今のところ、アルキスは甲斐甲斐しく世話をしてくれている。
とはいえしばらく不自由なだけで、傷跡は残らないそうだ。
〈針子縫〉のおっちゃんやべえ。一センチくらいの轍みたいだった傷跡が、痛みもなくするする治っていくんだもんな。
びっくりしたわ。
「あれ? ジンのスプーンってどっちだったかしら?」
「俺に訊かれても……自分で食べるのはどっちを使ってたんだ?」
「うーん……まあどっちでもいいわよね。冷めちゃうよりマシでしょう? はい、あーん」
「あーん」
リゾットが俺の口の中へ、アルキスが使っていたほうのスプーンに乗って運ばれてきた。
役得役得。
そういうわけで利き腕の使えない俺は今、アルキスに『あーん』してもらう権利を得て生活しているわけだ。
……まあ。
本当は左手でも右手と同じことができるように訓練されてるから、左手でも飯食えるんだけどね。
利き腕が怪我してるのは事実だからセーフ。
ユミナは去り際に意味深な薄笑みを浮かべて『……お大事に』と言っていたから、バレているだろうけど。
そうそう。
ユミナは今朝、マクスウェルを護送する馬車に、護衛としてついて街を出た。
あの化け物マジック・ウェポンは俺たちが街へ戻って即日、王国王都へ発送されたので危険はかなり減っているはずだが……彼女なりに気になるところがあったらしい。
ただ、彼女の隣にガンデントはいなかった。
それがユミナにとって重荷になってしまわないか。それだけは気がかりだ。
「……むむむ」
「うわっ。なんだよ、アルキス」
気付けばアルキスが、俺の顔を覗き込んでいた。
「俺の顔に何かついてるか?」
「そうじゃなくて。
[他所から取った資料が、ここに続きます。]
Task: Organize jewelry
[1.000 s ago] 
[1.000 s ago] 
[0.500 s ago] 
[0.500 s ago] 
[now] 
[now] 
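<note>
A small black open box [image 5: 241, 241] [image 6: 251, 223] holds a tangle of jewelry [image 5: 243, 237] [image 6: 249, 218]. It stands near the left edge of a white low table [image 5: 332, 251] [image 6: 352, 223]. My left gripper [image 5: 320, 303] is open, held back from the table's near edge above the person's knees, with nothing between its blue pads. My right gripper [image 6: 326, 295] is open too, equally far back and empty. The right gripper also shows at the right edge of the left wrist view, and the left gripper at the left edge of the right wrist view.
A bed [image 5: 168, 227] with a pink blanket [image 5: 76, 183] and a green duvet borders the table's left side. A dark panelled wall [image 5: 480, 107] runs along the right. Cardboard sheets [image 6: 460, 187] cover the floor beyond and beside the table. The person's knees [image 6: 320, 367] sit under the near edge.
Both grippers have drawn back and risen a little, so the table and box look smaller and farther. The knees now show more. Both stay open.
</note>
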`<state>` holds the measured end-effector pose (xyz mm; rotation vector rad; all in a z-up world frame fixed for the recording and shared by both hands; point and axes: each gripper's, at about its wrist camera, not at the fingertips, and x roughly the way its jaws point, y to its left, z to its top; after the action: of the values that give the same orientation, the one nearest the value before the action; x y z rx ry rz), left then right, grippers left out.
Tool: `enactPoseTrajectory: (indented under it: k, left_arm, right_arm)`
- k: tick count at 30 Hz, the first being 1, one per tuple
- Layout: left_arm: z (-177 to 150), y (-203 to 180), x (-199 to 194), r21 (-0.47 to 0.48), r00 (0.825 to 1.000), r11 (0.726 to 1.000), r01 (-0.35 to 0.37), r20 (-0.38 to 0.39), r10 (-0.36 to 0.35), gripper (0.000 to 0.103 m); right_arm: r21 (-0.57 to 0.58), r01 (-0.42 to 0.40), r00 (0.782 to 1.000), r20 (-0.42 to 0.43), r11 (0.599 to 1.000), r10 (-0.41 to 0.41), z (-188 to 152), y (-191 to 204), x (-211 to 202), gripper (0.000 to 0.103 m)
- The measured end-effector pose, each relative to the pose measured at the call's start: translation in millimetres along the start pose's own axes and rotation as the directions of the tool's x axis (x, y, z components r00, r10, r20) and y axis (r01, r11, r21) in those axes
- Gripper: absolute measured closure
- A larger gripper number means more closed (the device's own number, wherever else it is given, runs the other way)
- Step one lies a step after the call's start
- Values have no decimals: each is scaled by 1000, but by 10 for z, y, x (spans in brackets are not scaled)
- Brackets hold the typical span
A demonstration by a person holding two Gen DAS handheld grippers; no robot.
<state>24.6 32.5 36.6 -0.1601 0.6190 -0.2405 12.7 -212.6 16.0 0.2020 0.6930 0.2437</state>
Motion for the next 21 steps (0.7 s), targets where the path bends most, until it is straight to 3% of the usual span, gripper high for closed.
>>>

ユミナのこと考えてたでしょう」
「い、いや……考えてないです」
「考えてたのね」
じろりと目が冷たくなる。料理もあっという間に冷めそうな、ノンレム睡眠でも覚めそうな勢いの視線だ。
「ウィッス。考えてました」
正直に答えておく。
「リゾット没収」
「そんな」
「……まあいいわ。今回は見逃したげる。それよりあんたの火傷が治ったら――」
本日二度目の『今回は見逃す』だった。
いつになったら見逃されなくなるのか試してみたくもあるが、それはそれで愛想を尽かされたときのような気がするのでやめておこう。
男は誠実が一番だな、うん。
「口閉じてたら食べらんないでしょ」
「おっと、すまん。あーん」
――まあ、とにもかくにも。
今だけは、この幸せな時間を噛み締めていよう。